What to produce: In the listing below, look for "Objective" and copy every line that has it.

Given records:

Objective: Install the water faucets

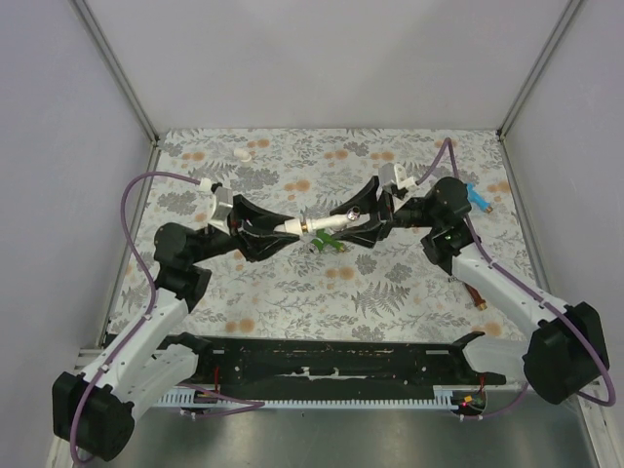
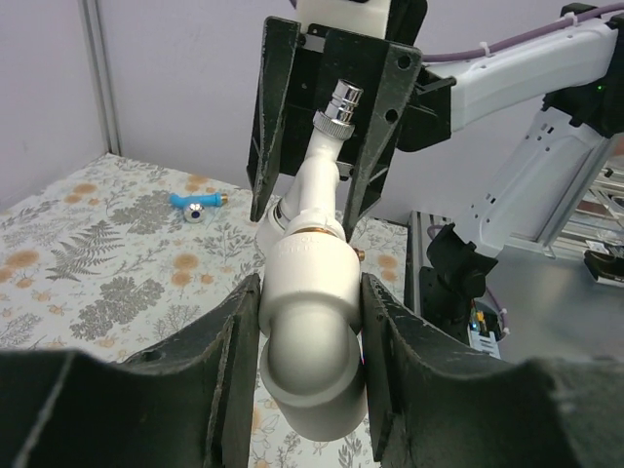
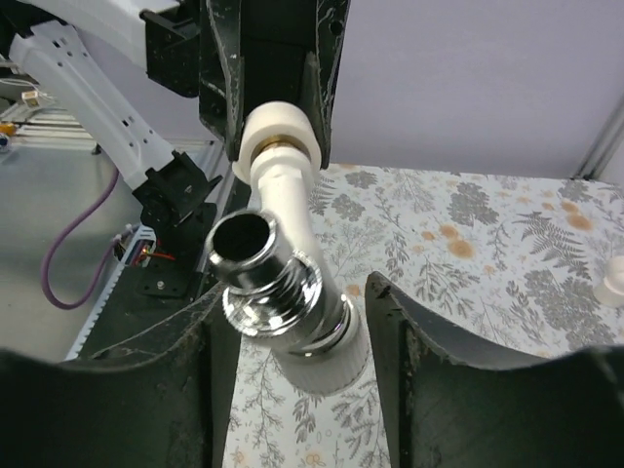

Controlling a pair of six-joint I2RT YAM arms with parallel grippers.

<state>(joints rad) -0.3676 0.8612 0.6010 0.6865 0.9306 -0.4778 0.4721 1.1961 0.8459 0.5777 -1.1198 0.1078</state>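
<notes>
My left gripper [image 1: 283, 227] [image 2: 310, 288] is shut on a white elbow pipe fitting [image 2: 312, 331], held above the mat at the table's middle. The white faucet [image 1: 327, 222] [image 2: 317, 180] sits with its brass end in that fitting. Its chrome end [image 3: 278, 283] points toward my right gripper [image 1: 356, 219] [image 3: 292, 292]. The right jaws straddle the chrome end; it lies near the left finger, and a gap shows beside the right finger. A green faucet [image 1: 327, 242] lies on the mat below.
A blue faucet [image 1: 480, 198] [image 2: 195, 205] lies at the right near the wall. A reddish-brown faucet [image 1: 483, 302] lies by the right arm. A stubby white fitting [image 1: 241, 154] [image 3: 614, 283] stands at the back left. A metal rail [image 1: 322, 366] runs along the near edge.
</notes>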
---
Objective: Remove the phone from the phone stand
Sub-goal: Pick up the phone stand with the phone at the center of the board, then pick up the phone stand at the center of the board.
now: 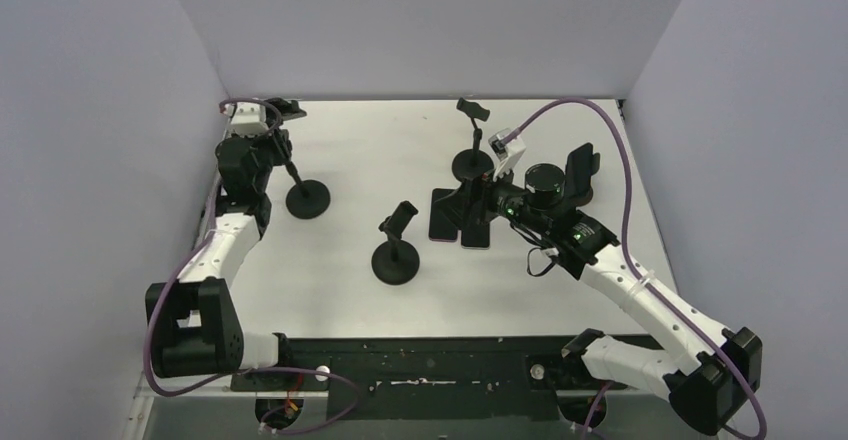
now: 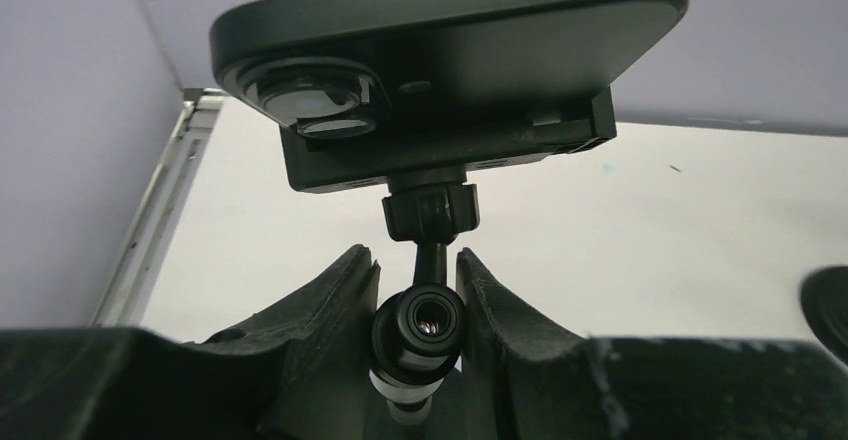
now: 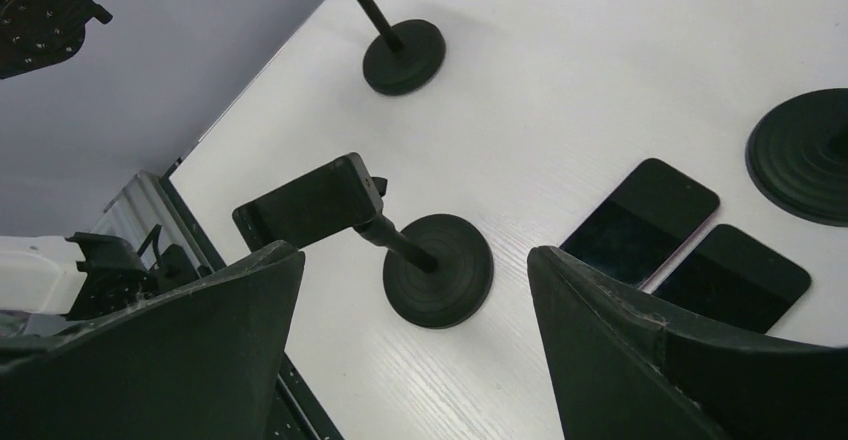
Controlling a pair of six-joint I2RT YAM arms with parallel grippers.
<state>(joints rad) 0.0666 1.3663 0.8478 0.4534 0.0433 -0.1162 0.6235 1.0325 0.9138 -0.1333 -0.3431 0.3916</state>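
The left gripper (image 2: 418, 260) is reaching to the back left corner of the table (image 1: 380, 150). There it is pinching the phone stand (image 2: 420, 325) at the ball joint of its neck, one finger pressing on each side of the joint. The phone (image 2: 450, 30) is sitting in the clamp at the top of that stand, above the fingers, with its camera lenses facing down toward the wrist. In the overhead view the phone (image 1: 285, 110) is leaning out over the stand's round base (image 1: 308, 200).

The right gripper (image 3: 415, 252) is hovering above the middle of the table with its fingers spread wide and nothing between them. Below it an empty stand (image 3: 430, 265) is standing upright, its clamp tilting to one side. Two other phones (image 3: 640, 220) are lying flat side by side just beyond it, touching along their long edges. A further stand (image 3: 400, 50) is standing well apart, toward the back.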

Exercise solution:
Objective: Install the water faucets
Objective: Remove the phone from the phone stand

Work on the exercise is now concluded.